In this follow-up to the widely read The Tattooist of Auschwitz (2018), a young concentration camp survivor is sentenced to 15 years’ hard labor in a Russian gulag.

The novel begins with the liberation of Auschwitz by Soviet troops in 1945. In the camp, 16-year-old Cecilia "Cilka" Klein—one of the Jewish prisoners introduced in Tattooist—was forced to become the mistress of two Nazi commandants. The Russians accuse her of collaborating—they also think she might be a spy—and send her to the Vorkuta Gulag in Siberia. There, another nightmarish scenario unfolds: Cilka, now 18, and the other women in her hut are routinely raped at night by criminal-class prisoners with special “privileges”; by day, the near-starving women haul coal from the local mines in frigid weather. The narrative is intercut with Cilka’s grim memories of Auschwitz as well as her happier recollections of life with her parents and sister before the war. At Vorkuta, her lot improves when she starts work as a nurse trainee at the camp hospital under the supervision of a sympathetic woman doctor who tries to protect her.
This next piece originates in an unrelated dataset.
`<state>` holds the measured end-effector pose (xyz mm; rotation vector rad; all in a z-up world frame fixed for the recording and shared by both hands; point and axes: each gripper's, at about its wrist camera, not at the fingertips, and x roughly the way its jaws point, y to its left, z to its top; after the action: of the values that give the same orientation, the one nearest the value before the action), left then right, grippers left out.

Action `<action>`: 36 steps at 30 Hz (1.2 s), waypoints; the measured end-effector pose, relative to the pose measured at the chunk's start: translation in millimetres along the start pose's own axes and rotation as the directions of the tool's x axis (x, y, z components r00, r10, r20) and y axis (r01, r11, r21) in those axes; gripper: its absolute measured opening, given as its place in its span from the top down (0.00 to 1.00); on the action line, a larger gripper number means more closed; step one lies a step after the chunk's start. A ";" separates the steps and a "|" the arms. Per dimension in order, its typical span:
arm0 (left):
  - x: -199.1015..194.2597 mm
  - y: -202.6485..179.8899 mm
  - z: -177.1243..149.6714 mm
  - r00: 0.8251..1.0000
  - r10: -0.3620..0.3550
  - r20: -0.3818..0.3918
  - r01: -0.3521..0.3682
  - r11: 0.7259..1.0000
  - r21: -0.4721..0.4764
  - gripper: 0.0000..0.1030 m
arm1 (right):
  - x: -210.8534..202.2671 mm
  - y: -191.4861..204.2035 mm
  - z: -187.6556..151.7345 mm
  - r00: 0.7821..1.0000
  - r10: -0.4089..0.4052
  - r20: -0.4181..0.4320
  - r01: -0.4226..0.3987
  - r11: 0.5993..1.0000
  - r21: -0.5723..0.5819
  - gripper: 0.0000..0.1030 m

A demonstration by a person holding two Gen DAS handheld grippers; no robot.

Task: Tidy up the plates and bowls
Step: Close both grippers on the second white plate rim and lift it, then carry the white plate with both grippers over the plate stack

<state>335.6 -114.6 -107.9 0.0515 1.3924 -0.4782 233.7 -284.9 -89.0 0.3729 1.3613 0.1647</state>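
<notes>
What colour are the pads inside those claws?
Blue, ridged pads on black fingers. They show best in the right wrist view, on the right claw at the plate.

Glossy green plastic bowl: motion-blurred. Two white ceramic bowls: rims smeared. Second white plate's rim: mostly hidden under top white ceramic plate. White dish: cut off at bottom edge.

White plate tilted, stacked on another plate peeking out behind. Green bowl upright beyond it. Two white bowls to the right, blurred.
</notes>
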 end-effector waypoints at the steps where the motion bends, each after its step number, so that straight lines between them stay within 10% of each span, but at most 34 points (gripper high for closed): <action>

Cilka also begins to feel the stirrings of romantic love for Alexandr, a fellow prisoner. Though believing she is cursed, Cilka shows great courage and fortitude throughout: Indeed, her ability to endure trauma—as well her heroism in ministering to the sick and wounded—almost defies credulity. The novel is ostensibly based on a true story, but a central element in the book—Cilka’s sexual relationship with the SS officers—has been challenged by the Auschwitz Memorial Research Center and by the real Cilka’s stepson, who says it is false. As in Tattooist, the writing itself is workmanlike at best and often overwrought.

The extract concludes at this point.